This is great news for Point of Care (PoC) diagnostics innovators, particularly molecular-based systems which have the potential to compete with centralised lab analysers in terms of analytical performance. They promise ease of use and low cost – so why isn’t every GP surgery or Physician Office Lab (PoL) offering these tests?

There are several reasons, but one is that molecular testing is either too expensive or the ‘Platform’ system does not provide the ‘test menu’ to justify the initial outlay. GPs and PoL want one true ‘Platform’ – a one-system-fits-all disease targets, rather than a one-trick pony which only tests a few targets from a specific sample matrix.

Whilst the industry is working on new technologies to take PoC to the next level, at Cambridge Design Partnership we are looking at novel methods to implement sample preparation in a low cost, user-friendly way. We take the complete system view of the device to be developed, and work closely with assay scientists to define the fundamental biochemistry requirements needed to develop a robust product. At CDP, we have the ability to leverage technologies across different market sectors and are always on the lookout for innovative ways to overcome the challenge.

Implementing a molecular assay can be simplified to three stages:

1. Sample preparation
2. Amplification of nucleic acids
3. Detection

With amplification technologies such as Polymerase Chain Reaction (PCR) or isothermal amplification well established, detection becomes less of a challenge as the target DNA (or RNA) is replicated to billions of copies.

The challenge that is frequently overlooked when device developers embark on a new project is how to achieve effective sample preparation.
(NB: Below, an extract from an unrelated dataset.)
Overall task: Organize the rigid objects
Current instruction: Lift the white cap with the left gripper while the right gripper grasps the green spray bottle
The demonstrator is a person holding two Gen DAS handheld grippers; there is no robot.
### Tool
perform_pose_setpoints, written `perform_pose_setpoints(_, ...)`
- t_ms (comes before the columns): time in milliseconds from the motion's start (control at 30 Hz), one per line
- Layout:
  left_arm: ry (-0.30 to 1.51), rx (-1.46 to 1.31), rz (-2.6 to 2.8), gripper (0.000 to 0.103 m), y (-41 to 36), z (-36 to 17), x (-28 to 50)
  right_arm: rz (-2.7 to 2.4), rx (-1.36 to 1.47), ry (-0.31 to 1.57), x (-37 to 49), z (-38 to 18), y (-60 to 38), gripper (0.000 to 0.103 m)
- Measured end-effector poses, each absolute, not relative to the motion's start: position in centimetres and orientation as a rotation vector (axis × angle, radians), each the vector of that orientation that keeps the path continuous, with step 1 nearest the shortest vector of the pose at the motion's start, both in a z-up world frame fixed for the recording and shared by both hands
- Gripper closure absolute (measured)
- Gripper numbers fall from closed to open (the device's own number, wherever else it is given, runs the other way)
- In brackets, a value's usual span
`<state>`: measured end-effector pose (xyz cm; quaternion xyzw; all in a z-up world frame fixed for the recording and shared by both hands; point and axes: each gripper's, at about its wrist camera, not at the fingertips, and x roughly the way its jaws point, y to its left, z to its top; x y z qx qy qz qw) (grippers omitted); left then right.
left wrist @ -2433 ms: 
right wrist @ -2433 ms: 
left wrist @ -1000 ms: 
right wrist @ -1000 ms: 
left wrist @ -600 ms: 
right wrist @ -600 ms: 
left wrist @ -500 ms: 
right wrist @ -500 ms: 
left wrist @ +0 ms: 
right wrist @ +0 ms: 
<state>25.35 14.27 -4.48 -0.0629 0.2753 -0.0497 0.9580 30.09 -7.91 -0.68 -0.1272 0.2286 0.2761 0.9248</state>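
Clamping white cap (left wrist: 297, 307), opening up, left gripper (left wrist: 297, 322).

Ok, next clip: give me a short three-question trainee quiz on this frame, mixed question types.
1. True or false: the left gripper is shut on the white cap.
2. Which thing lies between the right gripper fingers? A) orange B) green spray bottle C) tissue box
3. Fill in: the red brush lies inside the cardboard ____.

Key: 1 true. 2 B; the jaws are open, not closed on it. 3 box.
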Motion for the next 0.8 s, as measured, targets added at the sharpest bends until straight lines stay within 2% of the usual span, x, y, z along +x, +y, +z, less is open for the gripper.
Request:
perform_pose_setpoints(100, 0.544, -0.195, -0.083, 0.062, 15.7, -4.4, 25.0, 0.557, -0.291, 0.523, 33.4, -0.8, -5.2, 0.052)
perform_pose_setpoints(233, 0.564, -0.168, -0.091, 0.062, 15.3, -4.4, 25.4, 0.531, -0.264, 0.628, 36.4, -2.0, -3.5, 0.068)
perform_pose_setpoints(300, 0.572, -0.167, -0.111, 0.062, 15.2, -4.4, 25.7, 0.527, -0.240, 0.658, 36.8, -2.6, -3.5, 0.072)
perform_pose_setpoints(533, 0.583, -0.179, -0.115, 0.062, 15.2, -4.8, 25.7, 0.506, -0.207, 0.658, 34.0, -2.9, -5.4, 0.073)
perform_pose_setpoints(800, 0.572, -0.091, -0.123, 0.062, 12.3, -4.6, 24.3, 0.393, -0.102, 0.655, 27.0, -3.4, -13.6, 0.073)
Successfully processing a range of sample types, simply and at low cost is inherently a consumable-based activity – and this is very challenging.


The ‘ideal’ sample preparation process would be to add raw sample directly to the biochemical reagents, which then amplify to generate a detectable signal. This may not always be possible as many samples are not in liquid format (e.g. swabs), and even samples which are, will rarely have the right chemical composition.  For example, the pH or salinity may be incorrect for the reaction to proceed anywhere near optimal speed and performance.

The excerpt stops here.